I keep an eye on the temp in the closet as it can get too hot in there in the summer.
All mine are under my desk in my study which is center front, lower floor of my two story, 4,100 sq ft home. No issues even though I have the ST hub and Hue Bridge very close to the router (tall white box in upper left) that serves 90% of my Wi-Fi devices (I have another router in the garage that handles the rest).
There is a door on this too so all this is enclosed.
Mine all live in a cupboard under the stairs in a cheap 19" rack. Everything is there - Sky box, games consoles, video matrix, modem/router, server, ST Hub, Fibaro Hub, network switches, transformers for any LV stuff like the doorbell etc. Only exception is access points, which are at various locations around the house.
I will take a pic once I’ve finished re-wiring it.
I’m not too worried about the mesh stuff being under the stairs in a big metal box - as long as the signal can get to the next nearest node it doesn’t really matter. Plus it’s worked pretty flawlessly for years, so not an issue for me. Access points for Wifi are of course a different story, but those are scattered around the house.
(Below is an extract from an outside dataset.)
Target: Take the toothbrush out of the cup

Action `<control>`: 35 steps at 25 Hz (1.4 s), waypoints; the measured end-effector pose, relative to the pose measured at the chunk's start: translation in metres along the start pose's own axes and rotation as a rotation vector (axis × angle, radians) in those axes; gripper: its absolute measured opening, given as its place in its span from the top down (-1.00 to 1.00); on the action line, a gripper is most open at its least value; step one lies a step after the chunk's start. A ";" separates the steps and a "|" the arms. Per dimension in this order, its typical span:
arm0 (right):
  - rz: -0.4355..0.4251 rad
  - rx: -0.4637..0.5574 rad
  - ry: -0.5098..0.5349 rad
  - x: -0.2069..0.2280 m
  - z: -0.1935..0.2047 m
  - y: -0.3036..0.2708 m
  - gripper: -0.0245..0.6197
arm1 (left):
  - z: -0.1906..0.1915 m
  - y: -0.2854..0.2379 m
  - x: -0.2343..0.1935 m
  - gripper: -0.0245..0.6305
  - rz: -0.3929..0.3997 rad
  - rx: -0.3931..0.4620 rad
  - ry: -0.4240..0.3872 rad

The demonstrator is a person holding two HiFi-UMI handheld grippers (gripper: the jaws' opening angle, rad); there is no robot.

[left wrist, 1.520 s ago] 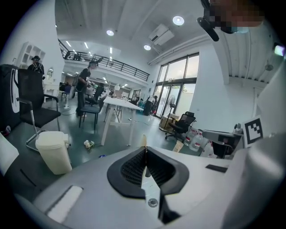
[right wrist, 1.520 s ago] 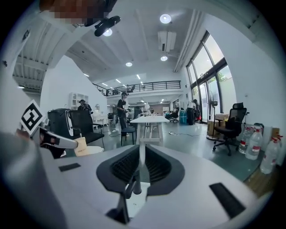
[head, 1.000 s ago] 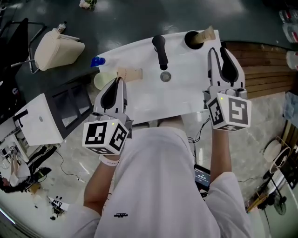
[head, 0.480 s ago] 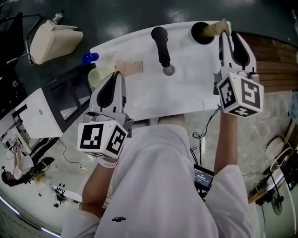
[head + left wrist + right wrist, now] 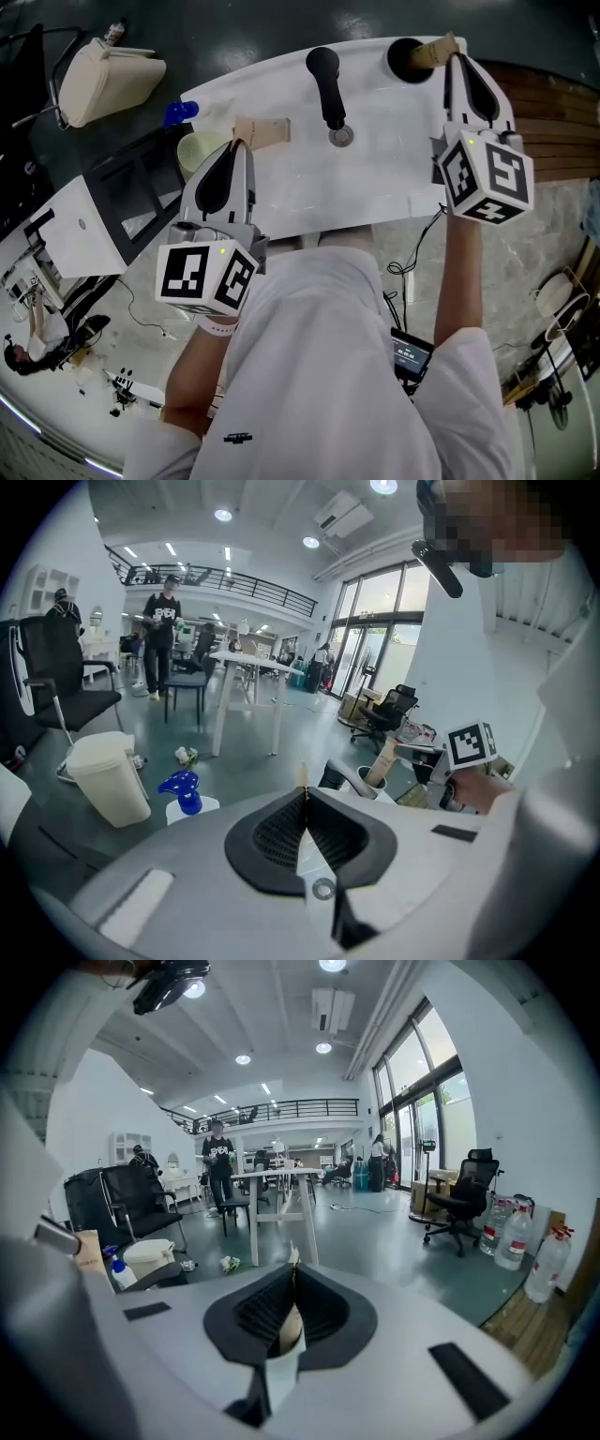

The short answer is that whatever works for you is fine. There’s a lot of variation and much depends on the exact amount and type of network traffic that you have.
If you have a couple of teenagers doing high def WiFi Streaming from multiple devices during every waking minute, you’re much more likely to find your zigbee getting drowned out than if you just have One or two Wi-Fi devices browsing the Internet or running home automation devices.
Similarly, if you are using energy-reporting Z wave devices for live updates every 30 seconds or so you’re going to have a lot more traffic on those networks than if you just use them for occasional “switch on, switch off“ Commands.
Almost all IOT hubs will be “Omnidirectional“ which means the signal spreads as it moves away from the transmission antenna. So if you can keep your hubs at least one meter apart you’re a lot less likely to get interference between them. And if they are transmitting on the same frequency, such as zigbee and Wi-Fi, best practices says to put them at least 3 m apart. But again, if what you have now is working for you, you don’t have to worry about it.
The article linked to above is already referenced in the community FAQs on Wi-Fi and Zigbee interference. If you are having problems, you should take a look at those as they have additional details specific to SmartThings:
Most people would hate my setup, but it’s designed for minimum maintenance, maximum coverage.
One wall of my bedroom has white wood floating shelves staggered and about 2 m apart horizontally. Then I use white raceway cable covers for the cords.
Obviously the following pictures aren’t of my own setup, but these are the typical components:
Since I don’t have much use of my hands, I need to be able to easily direct someone else to do whatever maintenance is required, and this setup both simplifies that process and generates the best transmission spread.